◆ WHAT THE TASK REQUIRES: Look through the material below and report every line that includes "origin".

◆ DATA:
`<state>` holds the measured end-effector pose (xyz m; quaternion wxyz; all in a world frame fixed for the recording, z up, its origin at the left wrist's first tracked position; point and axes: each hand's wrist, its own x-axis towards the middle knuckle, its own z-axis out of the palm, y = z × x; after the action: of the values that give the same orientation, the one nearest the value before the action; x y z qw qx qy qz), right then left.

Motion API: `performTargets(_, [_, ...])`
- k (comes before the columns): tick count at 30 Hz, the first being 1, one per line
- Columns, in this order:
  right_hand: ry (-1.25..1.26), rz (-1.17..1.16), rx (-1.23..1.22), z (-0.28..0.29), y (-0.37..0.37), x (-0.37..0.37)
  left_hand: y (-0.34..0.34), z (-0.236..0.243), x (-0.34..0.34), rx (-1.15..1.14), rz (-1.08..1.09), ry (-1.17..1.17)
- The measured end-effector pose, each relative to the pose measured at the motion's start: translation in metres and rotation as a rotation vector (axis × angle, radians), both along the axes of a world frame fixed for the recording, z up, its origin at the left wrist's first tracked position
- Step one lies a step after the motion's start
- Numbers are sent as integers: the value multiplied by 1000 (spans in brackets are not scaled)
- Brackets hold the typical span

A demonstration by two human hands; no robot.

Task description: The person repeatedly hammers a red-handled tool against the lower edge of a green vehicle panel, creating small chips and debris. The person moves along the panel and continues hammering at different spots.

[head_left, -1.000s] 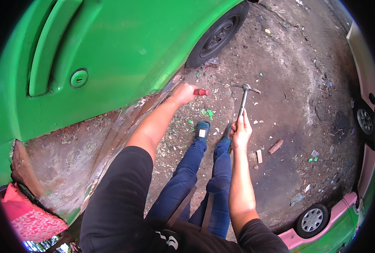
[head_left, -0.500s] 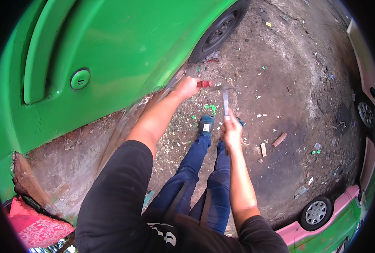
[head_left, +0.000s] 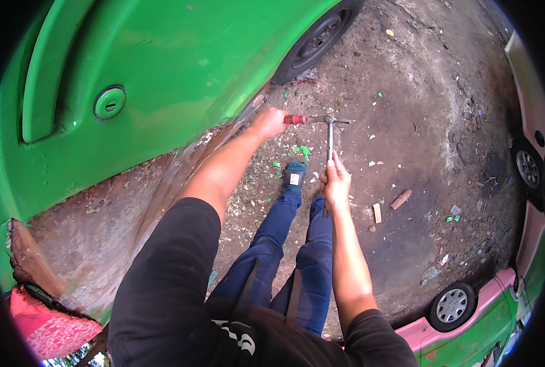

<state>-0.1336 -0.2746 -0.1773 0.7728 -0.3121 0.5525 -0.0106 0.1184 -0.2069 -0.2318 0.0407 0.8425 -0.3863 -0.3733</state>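
My left hand (head_left: 269,124) grips a red-handled tool (head_left: 295,119), its handle end sticking out rightward. It is held at the scraped, rusty sill (head_left: 95,232) below the green car door (head_left: 174,61). The tool's tip is hidden behind my fingers. My right hand (head_left: 336,182) is closed around the long metal shaft of a hammer (head_left: 330,139). The hammer's head is at the end of the red handle; I cannot tell whether they touch.
The car's front wheel (head_left: 315,43) is at the top. Dirty concrete ground (head_left: 431,140) holds paint flakes, wood scraps (head_left: 400,199) and litter. A pink-and-green vehicle (head_left: 480,324) lies along the right and lower right. Pink patterned fabric (head_left: 55,330) shows at lower left. My legs stand below my arms.
My right hand has moved up and left with the hammer, bringing its head from the right over to the red handle. My left hand stays on the tool, slightly higher in view.
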Motion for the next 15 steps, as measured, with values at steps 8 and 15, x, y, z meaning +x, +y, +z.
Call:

◆ REPLY TO THE EXERCISE:
`<state>` holds the measured end-effector pose (xyz m; quaternion wxyz; all in a world frame fixed for the recording, z up, its origin at the left wrist's first tracked position; point and axes: each hand's wrist, its own x-axis towards the middle knuckle, its own z-axis out of the palm, y = z × x; after the action: of the values that give the same orientation, the one nearest the value before the action; x y z qw qx qy qz), right then left.
- The measured end-effector pose, each relative to the pose measured at the motion's start: translation in metres and rotation as a rotation vector (axis × angle, radians), both along the axes of a world frame fixed for the recording, z up, its origin at the left wrist's first tracked position

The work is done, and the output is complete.